Jesse's Software Engineering Blog
Website Performance with Browser Caching: Part 1 – Static Files
Controlling the way a browser caches your websites is a very important tool in delivering high performance websites. Many developers rely on default browser caching functionality and don’t leverage client side caching to it’s full capabilities. Modern browsers will cache requests to static files by default (CSS, JS, images, etc.) but will not cache dynamic files such as HTML files or PHP scripts. Integrating client side caching into dynamic driven websites can produce substantial increases in page load time and if done properly, will not have negative side effects on dynamic data needed in real time.
All browsers have some sort of “Developer Tools” interface that allow a user to monitor both the requests and responses of every interaction between the client and web server. These tools are extremely useful for monitoring website caching, and all of following data is taken from Google Chrome’s Developer Tools. I will be analyzing my portfolio, jessesnet.com, for this article.
To start, we will look at an example of a first visit to a web page. You may have to manually clear the cache on your browser to simulate a first visit to a website. Before loading the page open up the Developer Tools, click on the Network tab, and clear the data that is in there. On page load you will find the following data:
|jessesnet.com||200||text/html||4.3 KB||143 ms|
|bootstrap.min.css||200||text/css||16.1 KB||192 ms|
|slide1.png||200||image/png||60.5 KB||478 ms|
|TOTALS:||27 requests||-||368 KB||1.0 s|
The five columns we will be looking at are: Name, Status, Type, Size, and Time. A general overview of the columns:
- Name – The file name that is being requested
- Status – The status code returned from the server
- Type – The type of file being returned
- Size – The size of the file
- Time – How long the request took
So on our first page view, all the files have a status of 200, which means OK or that the request has succeeded. All of the requests have varying types, sizes, and times, with a total of 27 requests, 368 KB transferred, and a load time of 1.0 seconds. One thing to note, the text/html row with the root domain name, is the PHP script that is firing for the page. Now that the page has been loaded, I’m going to navigate away from the page and return.

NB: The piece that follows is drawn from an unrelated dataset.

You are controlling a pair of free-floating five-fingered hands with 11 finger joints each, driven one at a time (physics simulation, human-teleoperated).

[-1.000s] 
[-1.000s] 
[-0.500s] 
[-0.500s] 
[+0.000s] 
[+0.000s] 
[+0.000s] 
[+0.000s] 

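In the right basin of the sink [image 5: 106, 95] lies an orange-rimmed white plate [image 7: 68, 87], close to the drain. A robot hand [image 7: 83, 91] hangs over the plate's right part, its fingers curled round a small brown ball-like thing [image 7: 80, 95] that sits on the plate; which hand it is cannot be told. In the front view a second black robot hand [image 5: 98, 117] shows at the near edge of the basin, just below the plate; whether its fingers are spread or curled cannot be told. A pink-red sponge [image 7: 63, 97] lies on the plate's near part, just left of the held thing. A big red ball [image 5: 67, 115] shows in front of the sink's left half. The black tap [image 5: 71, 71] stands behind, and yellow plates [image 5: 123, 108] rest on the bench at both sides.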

We get the following load data:
|jessesnet.com||200||text/html||4.3 KB||177 ms|
|bootstrap.min.css||200||text/css||(from cache)||0 ms|
|slide1.png||200||image/png||(from cache)||0 ms|
|TOTALS:||20 requests||-||4.4 KB||333 ms|
When we returned to the page, all of the requests for static files had a 0 ms load time and were pulled from the cache. This means the client isn’t even making the request to the server for those files. This is the best case scenario as the files are getting loaded directly from the browser’s cache. Notice the HTML file type did not get cached, as that is considered dynamic and is not cached by default. This includes your static HTML files and script files, such as PHP. If you look at the load times, they are about 1/3 of the first time we loaded the page and we didn’t even have to do anything. This is the default browser behavior.

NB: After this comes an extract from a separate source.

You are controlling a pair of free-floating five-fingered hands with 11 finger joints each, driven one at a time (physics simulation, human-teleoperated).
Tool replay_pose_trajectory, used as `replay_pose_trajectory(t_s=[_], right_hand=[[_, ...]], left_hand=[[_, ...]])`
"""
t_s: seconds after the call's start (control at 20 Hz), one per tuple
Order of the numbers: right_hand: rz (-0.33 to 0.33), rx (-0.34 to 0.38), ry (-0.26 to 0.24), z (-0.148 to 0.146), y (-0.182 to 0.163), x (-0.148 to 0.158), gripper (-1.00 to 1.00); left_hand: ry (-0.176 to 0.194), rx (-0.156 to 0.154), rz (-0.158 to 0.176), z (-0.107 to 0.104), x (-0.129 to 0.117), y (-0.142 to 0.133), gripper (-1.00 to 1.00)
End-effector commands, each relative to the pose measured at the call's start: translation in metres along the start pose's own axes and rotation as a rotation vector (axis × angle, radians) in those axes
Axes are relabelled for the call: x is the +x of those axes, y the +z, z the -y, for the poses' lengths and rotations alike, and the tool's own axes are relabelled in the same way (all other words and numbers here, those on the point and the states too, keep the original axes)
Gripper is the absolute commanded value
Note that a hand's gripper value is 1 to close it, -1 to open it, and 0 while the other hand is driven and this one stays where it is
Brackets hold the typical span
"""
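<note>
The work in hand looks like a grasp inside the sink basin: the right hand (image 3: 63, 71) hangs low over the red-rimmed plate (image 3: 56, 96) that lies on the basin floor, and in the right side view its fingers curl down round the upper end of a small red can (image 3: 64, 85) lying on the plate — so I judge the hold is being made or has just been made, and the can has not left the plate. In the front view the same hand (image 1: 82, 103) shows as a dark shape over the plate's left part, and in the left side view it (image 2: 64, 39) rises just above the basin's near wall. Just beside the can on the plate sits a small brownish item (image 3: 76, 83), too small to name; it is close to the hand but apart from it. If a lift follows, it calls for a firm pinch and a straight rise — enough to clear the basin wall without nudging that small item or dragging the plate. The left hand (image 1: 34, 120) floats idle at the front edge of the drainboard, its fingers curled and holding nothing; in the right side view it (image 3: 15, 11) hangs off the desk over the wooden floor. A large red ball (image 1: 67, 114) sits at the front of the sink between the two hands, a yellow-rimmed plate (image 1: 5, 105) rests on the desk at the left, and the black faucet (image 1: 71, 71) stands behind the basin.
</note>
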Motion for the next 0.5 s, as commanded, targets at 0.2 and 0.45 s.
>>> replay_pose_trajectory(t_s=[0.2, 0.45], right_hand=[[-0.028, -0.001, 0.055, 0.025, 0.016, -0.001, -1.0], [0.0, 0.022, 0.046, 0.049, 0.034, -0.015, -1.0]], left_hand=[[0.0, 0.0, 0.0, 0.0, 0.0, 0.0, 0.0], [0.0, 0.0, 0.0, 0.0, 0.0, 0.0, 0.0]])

One more scenario to consider, is if we hit refresh on the browser, referred to as a “soft refresh”. The data we now see for the page:
|jessesnet.com||200||text/html||4.3 KB||188 ms|
|bootstrap.min.css||304||text/css||0 B||94 ms|
|slide1.png||304||image/png||0 B||92 ms|
|TOTALS:||24 requests||-||5.2 KB||472 ms|
Now all but the HTML file have status codes of 304, Not Modified. In Chrome, the soft refresh forces the browser to re-validate the files before pulling from it’s cache. When the server returns the 304 status it is telling the browser that the file it has requested has not been changed, so it can go ahead and pull the contents for that file from the local browser cache. The files that returned the 304 status, still have a size of 0 B as they are loaded from the cache, but they now have a small load time due to the validation on the server. If you click on the name of one of the 304 requests (in Developer Tools), you will get more information about the request and the response headers. The two request headers we’re looking at are:
If-Modified-Since: Tue, 31 Dec 2013 20:41:24 GMT If-None-Match: "40e46-81b-4eeda9577a0e8"
And the response headers:
Last-Modified: Tue, 31 Dec 2013 20:41:24 GM ETag: "40e49-6cae-4eeda9577a0e8"

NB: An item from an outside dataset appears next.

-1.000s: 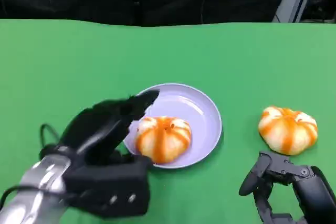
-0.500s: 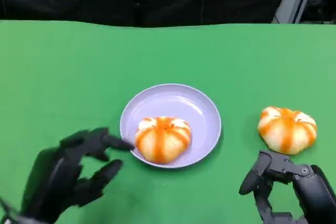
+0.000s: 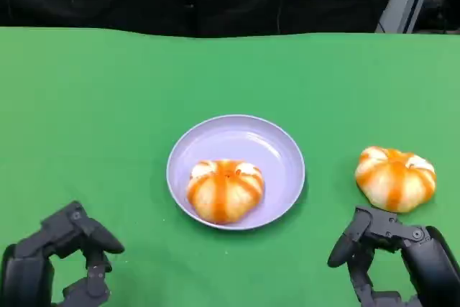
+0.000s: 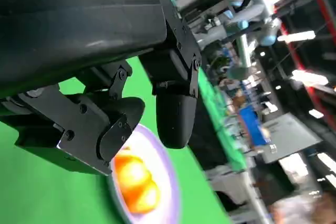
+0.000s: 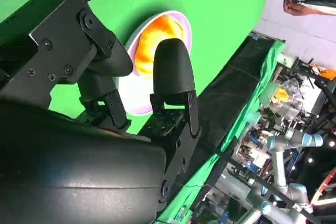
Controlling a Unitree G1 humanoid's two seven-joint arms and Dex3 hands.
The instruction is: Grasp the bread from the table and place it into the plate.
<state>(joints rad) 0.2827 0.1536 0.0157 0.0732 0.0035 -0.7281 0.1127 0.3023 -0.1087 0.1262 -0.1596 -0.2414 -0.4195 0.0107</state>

The ETag value is a unique identifier for the requested file. The ETag of a file is generated based on a file’s i-node, mod time, and size. So when a browser makes a request for a file, the browser will check for the files’ ETag and Last-Modified value in it’s cache and include those values with the request. This allows the server to verify that the browser’s cached ETag and Last-Modified time values matches the current browser cache’s values of the file and determines if the files match between client and server. If you need to change how the ETag values are determined on your server, you can update the httpd.conf file with FileETag, and you can also send custom ETag response headers. However, for most use cases, I just let Apache generate those values.
NOTE: For systems that run through a load-balancer this won’t work properly, as files on different servers will have different ETag values. But that discussion is outside of the scope of this article.
So now that we’ve seen a couple different scenarios when loading data from a web server, let’s take a look at manipulating the browser’s default caching behavior.
In the previous examples I demonstrated how browsers cache websites by default. They offer substantial gains in load times, and by default will cache all of your static files. So why worry about customizing your headers? The biggest reason is you don’t know how long your files will be cached for. In the examples, files were getting pulled from the cache, and not being re-validated via the ETag and Last-Modified values, until we did a soft refresh. Once a browser starts loading your site from it’s cache, and no custom behavior has been defined, it is up to the browser’s caching algorithms (expiration calculations) to determine how long to serve files from it’s cache. So if you have clients that are viewing your site from their browser cache, and you upload new files, they may not see them for quite some time, or more likely your files will only be cached for a short period of time. This can lead to unpredictable, or outdated, site functionality.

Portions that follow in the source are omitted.